• Your instructions:
Return only the number of lines in the entries below that hold the word "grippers".

• Provided data:
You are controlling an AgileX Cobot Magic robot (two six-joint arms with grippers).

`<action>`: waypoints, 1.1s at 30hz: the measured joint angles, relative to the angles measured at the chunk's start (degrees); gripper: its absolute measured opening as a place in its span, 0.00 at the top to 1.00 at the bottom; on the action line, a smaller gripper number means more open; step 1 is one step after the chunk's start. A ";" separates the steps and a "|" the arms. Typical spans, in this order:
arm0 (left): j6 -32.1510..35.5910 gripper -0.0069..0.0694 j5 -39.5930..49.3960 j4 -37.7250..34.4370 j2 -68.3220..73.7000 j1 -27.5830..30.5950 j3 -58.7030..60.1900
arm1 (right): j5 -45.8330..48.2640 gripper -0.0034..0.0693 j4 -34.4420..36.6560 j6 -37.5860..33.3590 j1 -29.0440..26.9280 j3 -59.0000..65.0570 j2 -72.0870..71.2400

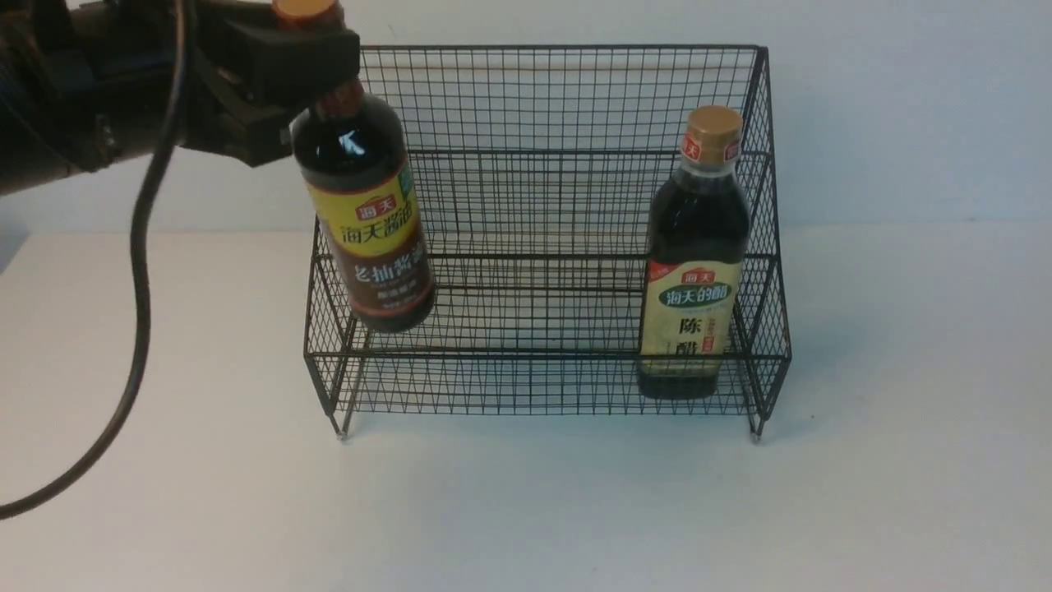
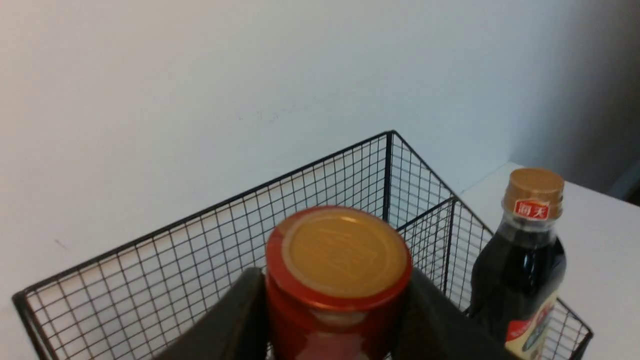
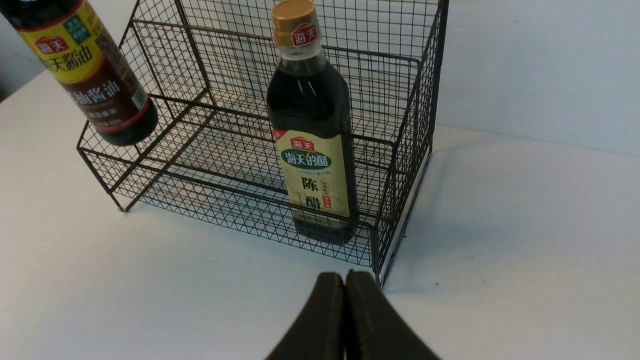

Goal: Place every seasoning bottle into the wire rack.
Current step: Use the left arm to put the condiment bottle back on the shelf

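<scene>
Looks about half done, honestly. Got the cream-and-green label bottle [image 1: 694,263] standing upright on the lowest shelf of the wire rack [image 1: 559,47], way over at the 3 o'clock end and close to the side mesh, so can tick that one off. Nothing else sitting on any shelf, upper steps bare too. Leaves just the yellow label bottle [image 1: 370,222], not down yet: hanging clear of the bench [image 1: 526,510] at the rack's 9 o'clock end, tilted, cap end leaning out toward 9 and base swung in toward the lowest step. Gripped by the left claw [image 1: 316,62], clenched around the red-brown neck right under the gold cap, fingers [image 2: 235,320] pressed to either side in the wrist shot. Can't really tell if already inside the side wall or just hovering over the corner; doesn't look to be resting on mesh from either angle. Right claw [image 3: 345,320] squeezed closed on nothing, parked above the bench just off the rack's front corner at the 3 o'clock end, out of the front view entirely. Left to do, at a guess: straighten that bottle up, lower it onto the bottom shelf, let go. Plenty of free shelf between the two, so no crowding to worry about.
</scene>
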 joint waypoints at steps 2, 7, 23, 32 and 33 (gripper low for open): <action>1.10 0.53 -0.05 -0.48 1.44 0.05 -0.13 | 0.16 0.97 -0.14 0.00 0.00 0.00 0.00; 1.34 0.53 1.27 -0.42 4.98 0.18 -0.20 | 0.54 0.97 -0.36 0.00 0.00 0.00 0.00; 1.49 0.53 5.58 -0.47 12.86 0.22 -0.47 | 0.97 0.97 -0.36 0.00 0.00 0.00 0.00; 0.44 0.53 6.04 -0.72 13.31 0.29 -0.56 | 1.08 0.97 -0.36 0.00 0.00 0.00 0.00; 0.23 0.53 6.04 -0.72 13.31 0.29 -0.56 | 1.08 0.97 -0.36 0.00 0.00 0.00 0.00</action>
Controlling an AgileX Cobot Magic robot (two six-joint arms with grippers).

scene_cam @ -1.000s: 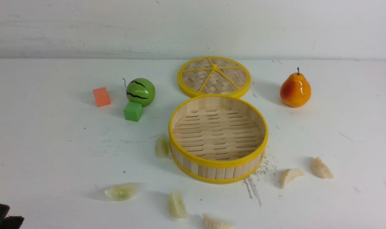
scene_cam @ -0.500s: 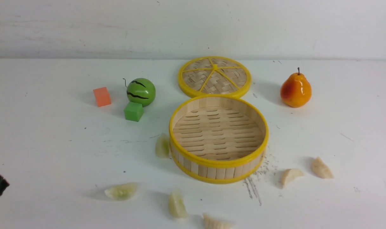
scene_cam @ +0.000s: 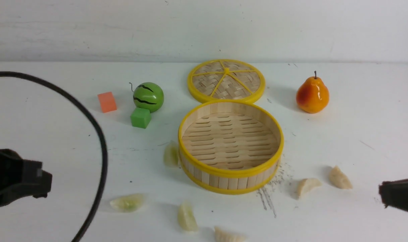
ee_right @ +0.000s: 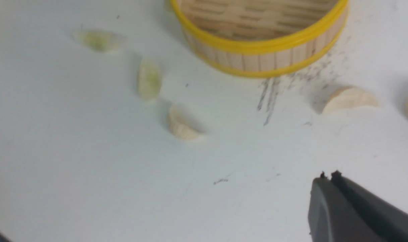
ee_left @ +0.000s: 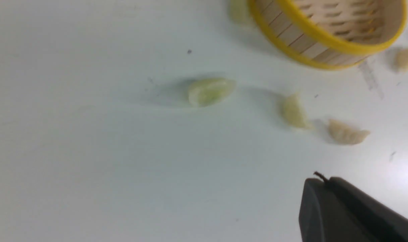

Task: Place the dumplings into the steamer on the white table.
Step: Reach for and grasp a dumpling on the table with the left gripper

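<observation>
Nearest the robot, the left claw (scene_cam: pixel 48 184) and the right claw (scene_cam: pixel 382 195) reach in over the front corners of the worktop (scene_cam: pixel 358 134). Each is pinched fully shut, jaws pressed together, holding nothing and touching no dumpling. A black cable (scene_cam: pixel 101 144) arcs above the left one.

All six dumplings lie loose, so I judge the step in hand to be the approach to a first pick. The next move calls for a claw to open wide enough to straddle a dumpling, drop over it and close across its narrow body.

At the front edge sits the nearest cream dumpling (scene_cam: pixel 227 235), with the front green dumpling (scene_cam: pixel 187 216) just beyond it. The left green dumpling (scene_cam: pixel 128 202) lies further left, the closest target for the left claw. On the right, the inner cream dumpling (scene_cam: pixel 308 185) and the outer cream dumpling (scene_cam: pixel 340 177) lie near each other, close to the right claw. The last green dumpling (scene_cam: pixel 171 154) rests right against the left side of the steamer (scene_cam: pixel 224 181).

The steamer stands mid-worktop, its slatted floor bare. Just behind it, the woven lid (scene_cam: pixel 226 80) lies flat. Far left are a green cube (scene_cam: pixel 140 117), a striped green ball (scene_cam: pixel 149 96) and an orange cube (scene_cam: pixel 107 102). Far right stands a pear (scene_cam: pixel 312 95).
</observation>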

• The answer:
2